ABOUT THIS EXERCISE: Give the number of lines in this listing that contain the word "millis", and nothing else.

DATA UNDER STUDY:

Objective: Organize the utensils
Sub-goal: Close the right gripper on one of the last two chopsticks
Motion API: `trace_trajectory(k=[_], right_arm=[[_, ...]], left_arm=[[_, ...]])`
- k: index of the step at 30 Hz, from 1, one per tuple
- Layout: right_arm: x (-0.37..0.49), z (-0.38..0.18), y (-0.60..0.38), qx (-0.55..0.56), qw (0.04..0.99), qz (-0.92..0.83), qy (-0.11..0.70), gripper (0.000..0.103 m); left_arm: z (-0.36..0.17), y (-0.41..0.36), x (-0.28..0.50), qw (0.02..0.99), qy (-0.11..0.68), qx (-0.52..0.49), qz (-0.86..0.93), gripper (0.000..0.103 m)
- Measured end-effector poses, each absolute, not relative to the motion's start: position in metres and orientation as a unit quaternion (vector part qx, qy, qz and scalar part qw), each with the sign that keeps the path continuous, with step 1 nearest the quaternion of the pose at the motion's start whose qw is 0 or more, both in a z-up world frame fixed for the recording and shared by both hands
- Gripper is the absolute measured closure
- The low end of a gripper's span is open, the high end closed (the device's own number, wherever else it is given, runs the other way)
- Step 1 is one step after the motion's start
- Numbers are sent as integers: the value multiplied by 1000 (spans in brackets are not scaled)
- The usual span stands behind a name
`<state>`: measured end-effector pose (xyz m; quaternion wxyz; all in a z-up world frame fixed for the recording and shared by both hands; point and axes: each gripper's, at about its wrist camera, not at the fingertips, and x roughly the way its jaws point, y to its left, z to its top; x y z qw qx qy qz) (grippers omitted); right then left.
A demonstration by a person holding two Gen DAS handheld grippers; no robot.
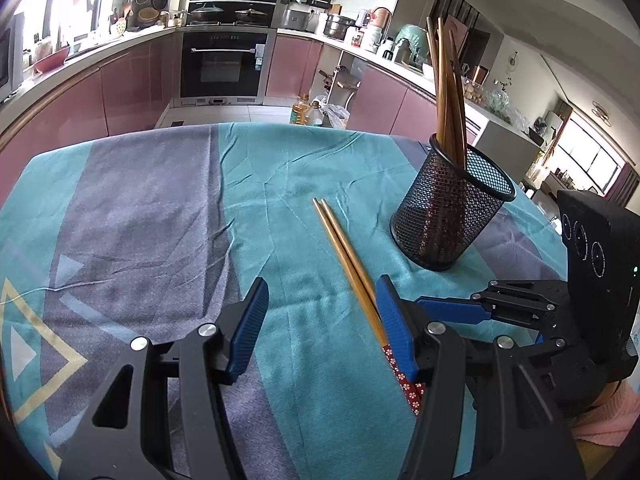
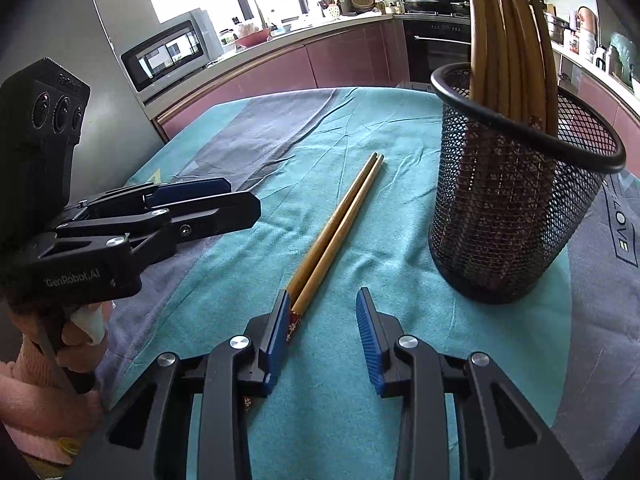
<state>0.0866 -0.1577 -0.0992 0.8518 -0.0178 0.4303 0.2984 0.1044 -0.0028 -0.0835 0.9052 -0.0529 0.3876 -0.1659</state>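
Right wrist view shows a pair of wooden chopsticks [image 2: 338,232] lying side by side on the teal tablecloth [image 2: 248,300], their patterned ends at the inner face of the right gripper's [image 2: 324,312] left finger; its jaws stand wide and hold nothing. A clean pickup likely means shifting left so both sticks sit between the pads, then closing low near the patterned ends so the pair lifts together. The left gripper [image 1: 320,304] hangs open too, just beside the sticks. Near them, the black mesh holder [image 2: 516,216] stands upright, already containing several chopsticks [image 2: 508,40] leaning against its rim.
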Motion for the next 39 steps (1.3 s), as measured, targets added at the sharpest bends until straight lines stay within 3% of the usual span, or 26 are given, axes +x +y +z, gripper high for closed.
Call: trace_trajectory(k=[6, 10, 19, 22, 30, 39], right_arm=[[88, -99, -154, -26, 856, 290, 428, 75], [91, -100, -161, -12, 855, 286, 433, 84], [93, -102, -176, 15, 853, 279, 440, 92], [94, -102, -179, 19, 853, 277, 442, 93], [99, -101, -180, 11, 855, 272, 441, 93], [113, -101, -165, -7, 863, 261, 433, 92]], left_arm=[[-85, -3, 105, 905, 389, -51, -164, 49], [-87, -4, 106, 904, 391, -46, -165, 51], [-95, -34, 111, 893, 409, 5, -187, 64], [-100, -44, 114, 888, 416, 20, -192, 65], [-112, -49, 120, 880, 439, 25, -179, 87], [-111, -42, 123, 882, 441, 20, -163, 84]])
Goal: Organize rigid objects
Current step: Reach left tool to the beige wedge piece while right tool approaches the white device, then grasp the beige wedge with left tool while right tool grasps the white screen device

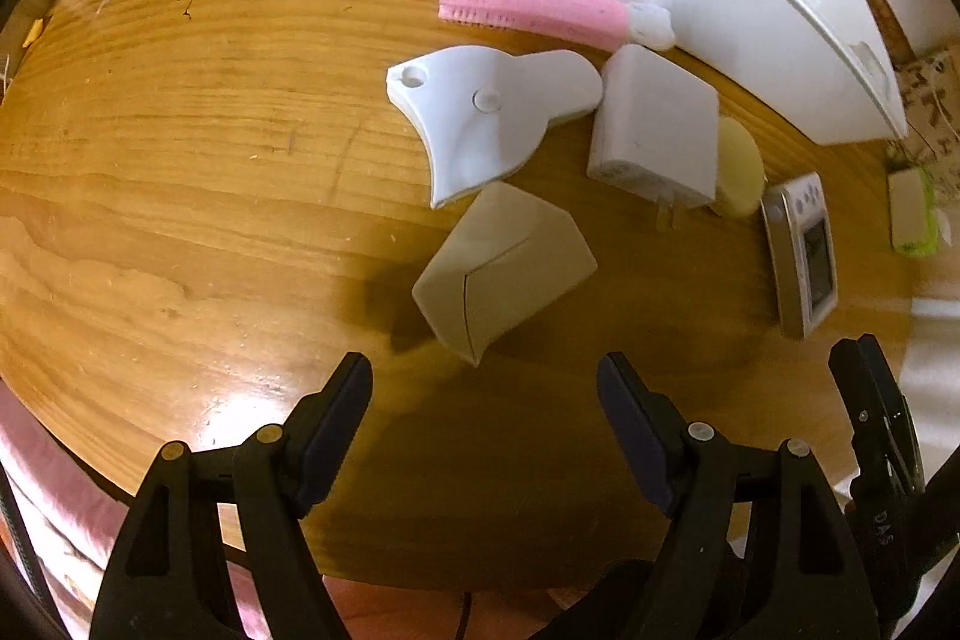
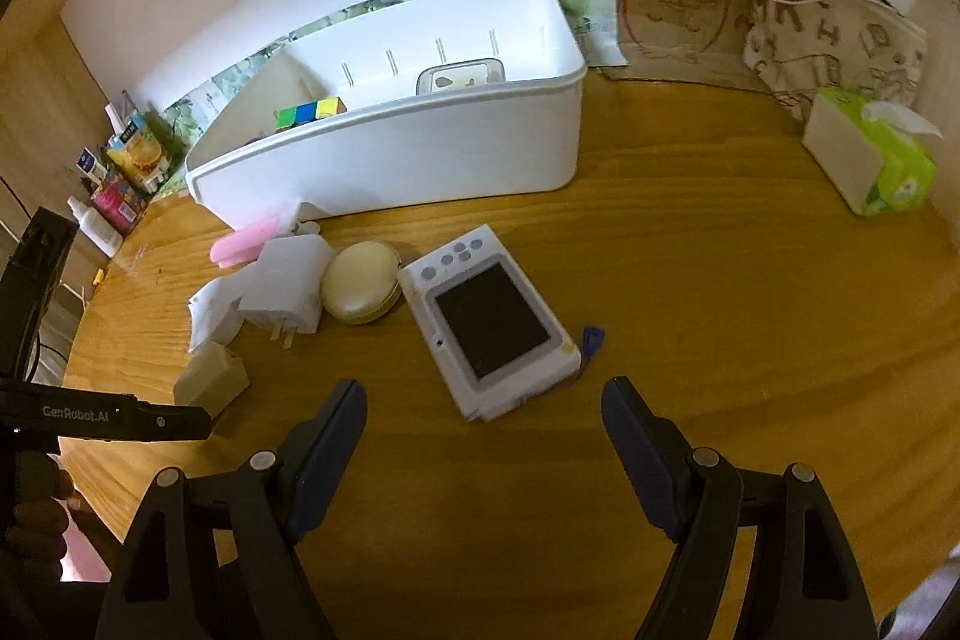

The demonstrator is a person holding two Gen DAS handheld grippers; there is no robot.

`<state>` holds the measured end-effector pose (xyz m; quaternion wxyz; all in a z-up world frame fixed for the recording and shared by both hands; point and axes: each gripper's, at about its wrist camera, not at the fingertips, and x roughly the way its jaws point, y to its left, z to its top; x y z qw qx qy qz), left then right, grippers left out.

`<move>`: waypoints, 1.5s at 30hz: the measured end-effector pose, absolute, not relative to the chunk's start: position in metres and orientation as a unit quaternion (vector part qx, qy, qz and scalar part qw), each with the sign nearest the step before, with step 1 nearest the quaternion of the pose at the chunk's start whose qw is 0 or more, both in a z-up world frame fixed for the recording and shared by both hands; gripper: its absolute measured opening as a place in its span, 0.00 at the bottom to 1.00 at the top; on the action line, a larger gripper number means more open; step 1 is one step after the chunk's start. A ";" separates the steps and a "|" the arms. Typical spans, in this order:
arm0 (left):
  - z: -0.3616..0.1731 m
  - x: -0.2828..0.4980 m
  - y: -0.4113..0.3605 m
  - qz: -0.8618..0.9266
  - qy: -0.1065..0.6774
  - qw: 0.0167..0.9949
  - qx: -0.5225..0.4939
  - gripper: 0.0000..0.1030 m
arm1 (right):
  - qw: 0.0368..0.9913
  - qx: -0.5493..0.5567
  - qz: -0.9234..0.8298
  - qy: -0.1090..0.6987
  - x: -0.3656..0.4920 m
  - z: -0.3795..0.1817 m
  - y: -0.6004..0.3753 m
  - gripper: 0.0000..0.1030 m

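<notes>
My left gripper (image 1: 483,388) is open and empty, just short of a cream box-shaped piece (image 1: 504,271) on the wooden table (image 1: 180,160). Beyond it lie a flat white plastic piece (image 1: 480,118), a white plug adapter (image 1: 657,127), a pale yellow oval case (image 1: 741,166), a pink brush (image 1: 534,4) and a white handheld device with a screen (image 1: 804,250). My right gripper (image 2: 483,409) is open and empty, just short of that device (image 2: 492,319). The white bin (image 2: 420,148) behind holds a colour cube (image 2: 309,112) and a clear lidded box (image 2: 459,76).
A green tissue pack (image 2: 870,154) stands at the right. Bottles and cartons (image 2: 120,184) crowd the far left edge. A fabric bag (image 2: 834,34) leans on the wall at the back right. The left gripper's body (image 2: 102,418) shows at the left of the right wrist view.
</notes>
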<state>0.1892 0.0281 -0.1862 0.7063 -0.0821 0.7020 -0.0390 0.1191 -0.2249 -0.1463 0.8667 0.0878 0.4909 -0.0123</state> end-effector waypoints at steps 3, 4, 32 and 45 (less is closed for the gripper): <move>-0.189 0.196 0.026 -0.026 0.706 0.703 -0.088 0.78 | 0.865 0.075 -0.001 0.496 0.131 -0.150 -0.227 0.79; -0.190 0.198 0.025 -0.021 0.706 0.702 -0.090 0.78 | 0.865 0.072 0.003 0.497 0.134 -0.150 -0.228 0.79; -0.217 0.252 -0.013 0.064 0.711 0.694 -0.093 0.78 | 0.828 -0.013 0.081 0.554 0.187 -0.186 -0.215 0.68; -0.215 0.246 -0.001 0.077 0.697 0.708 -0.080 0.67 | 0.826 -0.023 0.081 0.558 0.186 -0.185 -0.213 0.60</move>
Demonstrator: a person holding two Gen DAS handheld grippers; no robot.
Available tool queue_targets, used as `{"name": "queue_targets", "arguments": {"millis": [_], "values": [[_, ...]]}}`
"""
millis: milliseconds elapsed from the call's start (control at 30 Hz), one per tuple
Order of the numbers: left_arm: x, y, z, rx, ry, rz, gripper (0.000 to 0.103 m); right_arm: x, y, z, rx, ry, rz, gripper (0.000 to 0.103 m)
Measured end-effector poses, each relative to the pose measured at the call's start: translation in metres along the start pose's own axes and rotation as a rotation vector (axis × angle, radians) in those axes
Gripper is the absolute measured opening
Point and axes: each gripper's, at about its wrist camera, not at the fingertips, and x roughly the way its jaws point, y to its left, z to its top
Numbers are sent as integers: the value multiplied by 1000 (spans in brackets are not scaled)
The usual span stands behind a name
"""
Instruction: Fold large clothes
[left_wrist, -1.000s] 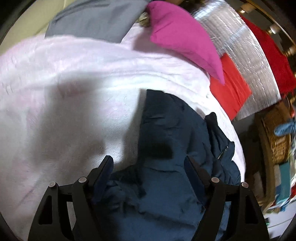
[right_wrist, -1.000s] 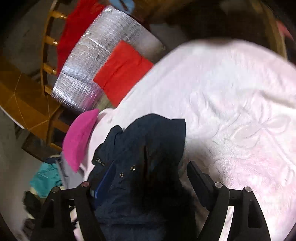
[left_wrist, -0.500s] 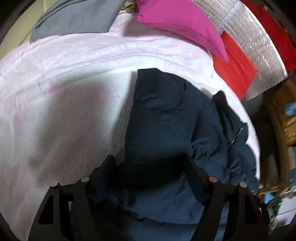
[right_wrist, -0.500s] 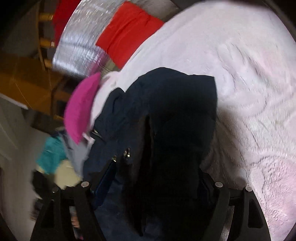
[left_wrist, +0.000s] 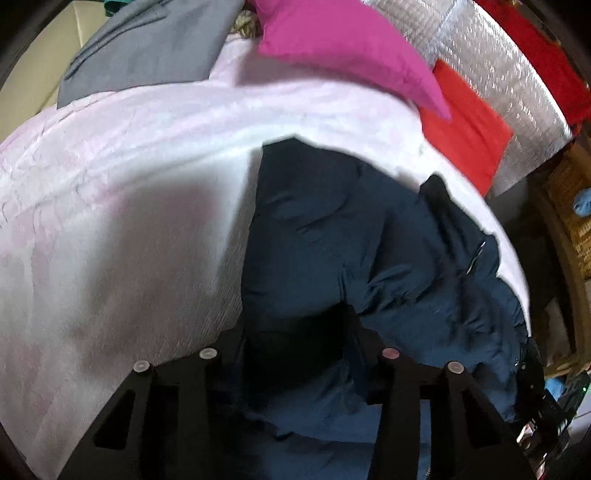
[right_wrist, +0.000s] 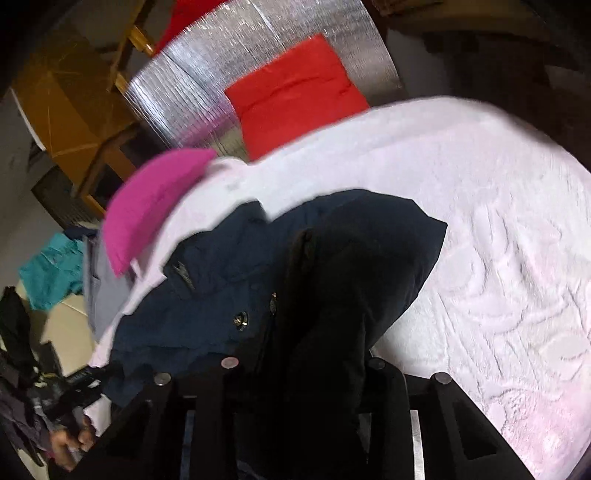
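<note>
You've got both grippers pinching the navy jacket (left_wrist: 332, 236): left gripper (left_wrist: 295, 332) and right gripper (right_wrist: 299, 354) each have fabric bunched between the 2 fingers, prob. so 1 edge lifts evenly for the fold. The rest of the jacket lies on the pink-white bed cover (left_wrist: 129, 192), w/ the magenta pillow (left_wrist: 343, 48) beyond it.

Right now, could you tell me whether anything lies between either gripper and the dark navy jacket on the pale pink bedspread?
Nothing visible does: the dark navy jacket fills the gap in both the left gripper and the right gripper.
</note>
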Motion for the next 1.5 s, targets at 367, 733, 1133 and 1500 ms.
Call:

PROBLEM SOLUTION: 2